3-15 pm Stan Klein “Connecting visual qualia to their neural correlates”

How does simulation of a single neuron in ones visual system produce the richness of subjective color perception? This is the topic of connecting qualia to neural activity. The capability for achieving that connection has only become available in the past six months, because of a new instrument developed at UC Berkeley. But before getting to the recent experiments some context is appropriate in the context of this 20th anniversary of the Tucson "Toward a Science of Consciousness" (TSC) meetings. Who can forget Chalmer's presentation of the "Hard Problem" at TSCII in 1996. The 764 page book of papers from that meeting is a treasure and is unequaled in capturing the state of the field at that point. The challenge of connecting the hard problem of qualia to the neural correlates of the brain is still with us and I'll argue that advances in technology may enable substantial progress.  My article in the Vision and Consciousness section of the TSCII book was titled "Double Judgment Psychophysics for Research on Consciousness: Applications to Blindsight" (cornea.berkeley.edu/pubs/120.pdf). My present title could have been the same as the old title but replacing "Double" to "Triple", and "Blindsight" to "color" as I now discuss.
A new instrument that enables single neuron brain stimulation has been developed by Austin Roorda of UC Berkeley. The new technology that combines adaptive optics and super precise image stabilization enables one to do careful psychophysics on individual cones and ganglion cells. Retinal ganglion cells (RGC) are special since they are the bottleneck for vision, carrying information to the brain along the optic nerve. Roorda's lab is next to mine and we have been developing new approaches for single and double RGC stimulation.  One of the big surprises is that activation of single retinal neurons can produce a wide variety of color percepts. It had previously been thought that single RGC stimulation would produce limited color percepts (red, green, yellow, blue) based on the opponent color mechanisms found in RGCs and the brain's lateral geniculate nucleus (LGN). But a much greater diversity of colors were found. In our experiments for every single RGC stimulation we make a triple judgment on the perceived hue, saturation and intensity of the stimulus. We also do that with different background colors. Several competing hypotheses regarding the mechanisms that produce the surprisingly diverse color percepts are now being tested and will be discussed. We are especially interested in the neural basis for what is called "unique hues". There is, for example, surprising general agreement on "unique yellow" a color that is neither reddish nor greenish. Unfortunately the wavelength of unique yellow differs from what would be predicted from the tuning of RGCs and LGN cells. By paired stimulation of adjacent reddish and greenish RGCs we hope to gain an understanding of what causes the agreement on the unique hues. The new instrument opens up a great variety of experiments linking neural activity to perception. 
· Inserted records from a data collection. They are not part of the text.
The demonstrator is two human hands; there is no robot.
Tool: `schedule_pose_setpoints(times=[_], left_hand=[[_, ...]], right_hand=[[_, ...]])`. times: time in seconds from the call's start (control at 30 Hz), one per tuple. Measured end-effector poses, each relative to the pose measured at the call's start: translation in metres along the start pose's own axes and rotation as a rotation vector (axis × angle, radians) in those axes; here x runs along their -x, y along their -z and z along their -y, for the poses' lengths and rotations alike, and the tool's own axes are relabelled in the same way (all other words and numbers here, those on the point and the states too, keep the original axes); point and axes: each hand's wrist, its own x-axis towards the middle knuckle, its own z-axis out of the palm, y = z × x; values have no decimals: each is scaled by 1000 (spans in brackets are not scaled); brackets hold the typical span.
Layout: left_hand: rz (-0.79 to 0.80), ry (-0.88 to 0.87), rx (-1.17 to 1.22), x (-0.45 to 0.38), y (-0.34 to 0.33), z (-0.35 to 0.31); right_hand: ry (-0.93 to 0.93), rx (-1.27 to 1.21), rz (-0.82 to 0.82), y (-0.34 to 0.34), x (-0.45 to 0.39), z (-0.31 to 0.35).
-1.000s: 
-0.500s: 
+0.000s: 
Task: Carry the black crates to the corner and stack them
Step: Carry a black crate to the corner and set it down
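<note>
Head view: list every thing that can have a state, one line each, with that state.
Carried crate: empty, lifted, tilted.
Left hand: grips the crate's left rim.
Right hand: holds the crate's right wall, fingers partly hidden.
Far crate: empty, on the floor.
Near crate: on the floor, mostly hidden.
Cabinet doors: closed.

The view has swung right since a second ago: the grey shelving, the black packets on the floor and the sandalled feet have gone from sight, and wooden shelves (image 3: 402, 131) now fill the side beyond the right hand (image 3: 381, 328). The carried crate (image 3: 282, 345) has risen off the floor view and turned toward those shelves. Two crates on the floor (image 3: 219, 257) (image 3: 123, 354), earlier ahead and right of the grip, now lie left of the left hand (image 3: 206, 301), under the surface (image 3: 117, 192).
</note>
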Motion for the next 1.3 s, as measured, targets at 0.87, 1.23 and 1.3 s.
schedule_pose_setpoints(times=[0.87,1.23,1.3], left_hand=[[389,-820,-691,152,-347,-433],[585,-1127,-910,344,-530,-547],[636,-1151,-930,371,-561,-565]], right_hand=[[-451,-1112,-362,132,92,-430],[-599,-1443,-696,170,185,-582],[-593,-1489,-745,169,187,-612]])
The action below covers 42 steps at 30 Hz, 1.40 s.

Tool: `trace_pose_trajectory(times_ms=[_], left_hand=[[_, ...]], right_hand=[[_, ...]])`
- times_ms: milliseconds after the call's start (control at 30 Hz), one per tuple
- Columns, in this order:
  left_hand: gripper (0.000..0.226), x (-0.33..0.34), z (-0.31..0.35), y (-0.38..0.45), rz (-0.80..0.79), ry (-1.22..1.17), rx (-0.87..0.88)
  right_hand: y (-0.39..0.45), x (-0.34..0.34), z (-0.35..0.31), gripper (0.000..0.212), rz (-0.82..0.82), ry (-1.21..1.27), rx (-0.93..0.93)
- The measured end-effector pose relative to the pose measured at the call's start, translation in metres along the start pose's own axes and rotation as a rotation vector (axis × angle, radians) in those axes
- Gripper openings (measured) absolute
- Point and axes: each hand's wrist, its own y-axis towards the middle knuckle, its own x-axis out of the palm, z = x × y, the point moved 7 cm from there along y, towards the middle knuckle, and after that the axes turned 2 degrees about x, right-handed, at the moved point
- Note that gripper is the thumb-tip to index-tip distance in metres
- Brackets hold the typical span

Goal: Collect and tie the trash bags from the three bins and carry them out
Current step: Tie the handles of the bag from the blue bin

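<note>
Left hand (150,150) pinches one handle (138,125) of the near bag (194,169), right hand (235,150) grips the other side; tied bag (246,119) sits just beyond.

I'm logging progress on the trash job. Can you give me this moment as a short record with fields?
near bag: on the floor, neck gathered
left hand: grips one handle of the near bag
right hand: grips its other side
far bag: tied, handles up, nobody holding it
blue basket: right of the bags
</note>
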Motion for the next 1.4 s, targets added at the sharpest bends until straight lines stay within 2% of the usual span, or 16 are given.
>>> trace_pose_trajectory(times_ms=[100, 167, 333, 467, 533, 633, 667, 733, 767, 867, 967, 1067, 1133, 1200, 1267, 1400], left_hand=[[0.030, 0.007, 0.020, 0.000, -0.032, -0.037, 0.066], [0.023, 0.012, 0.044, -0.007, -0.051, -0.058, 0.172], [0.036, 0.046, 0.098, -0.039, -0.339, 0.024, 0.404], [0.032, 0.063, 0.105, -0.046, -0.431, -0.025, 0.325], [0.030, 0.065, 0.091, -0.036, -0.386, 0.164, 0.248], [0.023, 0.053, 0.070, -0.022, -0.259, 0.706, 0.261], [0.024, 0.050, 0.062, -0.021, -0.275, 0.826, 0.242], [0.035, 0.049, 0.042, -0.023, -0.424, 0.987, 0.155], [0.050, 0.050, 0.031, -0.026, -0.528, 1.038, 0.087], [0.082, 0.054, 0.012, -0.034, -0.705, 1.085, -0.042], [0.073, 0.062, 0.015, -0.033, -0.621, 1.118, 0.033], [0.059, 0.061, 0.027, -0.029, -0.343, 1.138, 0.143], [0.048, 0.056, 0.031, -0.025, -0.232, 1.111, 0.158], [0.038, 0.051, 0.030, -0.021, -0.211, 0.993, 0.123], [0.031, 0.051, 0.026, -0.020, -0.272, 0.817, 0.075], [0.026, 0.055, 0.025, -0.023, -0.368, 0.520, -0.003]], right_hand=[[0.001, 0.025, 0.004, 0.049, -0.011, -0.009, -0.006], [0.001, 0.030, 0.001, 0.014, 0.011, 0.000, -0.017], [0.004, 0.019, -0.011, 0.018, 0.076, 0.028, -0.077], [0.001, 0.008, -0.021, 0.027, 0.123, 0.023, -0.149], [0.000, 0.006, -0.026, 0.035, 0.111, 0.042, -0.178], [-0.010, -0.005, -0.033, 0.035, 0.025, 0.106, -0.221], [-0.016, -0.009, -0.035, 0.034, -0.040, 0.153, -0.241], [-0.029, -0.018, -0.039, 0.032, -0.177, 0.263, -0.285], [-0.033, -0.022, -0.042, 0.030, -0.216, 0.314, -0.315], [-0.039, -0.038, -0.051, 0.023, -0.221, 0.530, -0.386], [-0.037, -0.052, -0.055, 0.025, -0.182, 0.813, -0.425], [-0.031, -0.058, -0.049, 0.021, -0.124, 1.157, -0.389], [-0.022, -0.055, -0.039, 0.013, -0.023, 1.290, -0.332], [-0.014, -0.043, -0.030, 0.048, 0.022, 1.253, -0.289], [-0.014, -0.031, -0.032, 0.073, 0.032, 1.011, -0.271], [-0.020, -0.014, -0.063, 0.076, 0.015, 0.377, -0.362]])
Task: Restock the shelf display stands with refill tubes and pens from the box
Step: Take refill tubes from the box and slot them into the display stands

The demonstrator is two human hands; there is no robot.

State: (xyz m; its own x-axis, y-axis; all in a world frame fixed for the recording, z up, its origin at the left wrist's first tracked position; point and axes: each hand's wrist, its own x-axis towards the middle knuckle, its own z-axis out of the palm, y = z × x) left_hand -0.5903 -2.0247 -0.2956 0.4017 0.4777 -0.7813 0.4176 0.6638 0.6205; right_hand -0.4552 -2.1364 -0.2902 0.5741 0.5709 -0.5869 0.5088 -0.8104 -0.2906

4pm Gautam Agarwal, et al.
The emergence of information in mesoscopic measures of brain activity”



4-45 pm Seán O Nualláin

“Resonate and fire; how non-spiking neurons process sensory data”


While it is universally accepted that several types of cells in the
retina, including rods, do not spike, little investigation has been
done to ask how sense-data can be processed without neural firing.
Moreover, the fact that timing of afferent impulses to a neuron shapes
its firing has not received enough attention. This talk argues that
firing is actually a limit case of a more general mode of neural
functioning in which subthreshold oscillations have a critical causal
role. A harmonic oscillator model of the neuron is sketched, beginning
from a compartmental Hodgkin-Huxley model, and it is shown how the
emergent principles operate equally for tactile, auditory, and visual
input.

The talk ends with speculation on the role of attention and consciousness.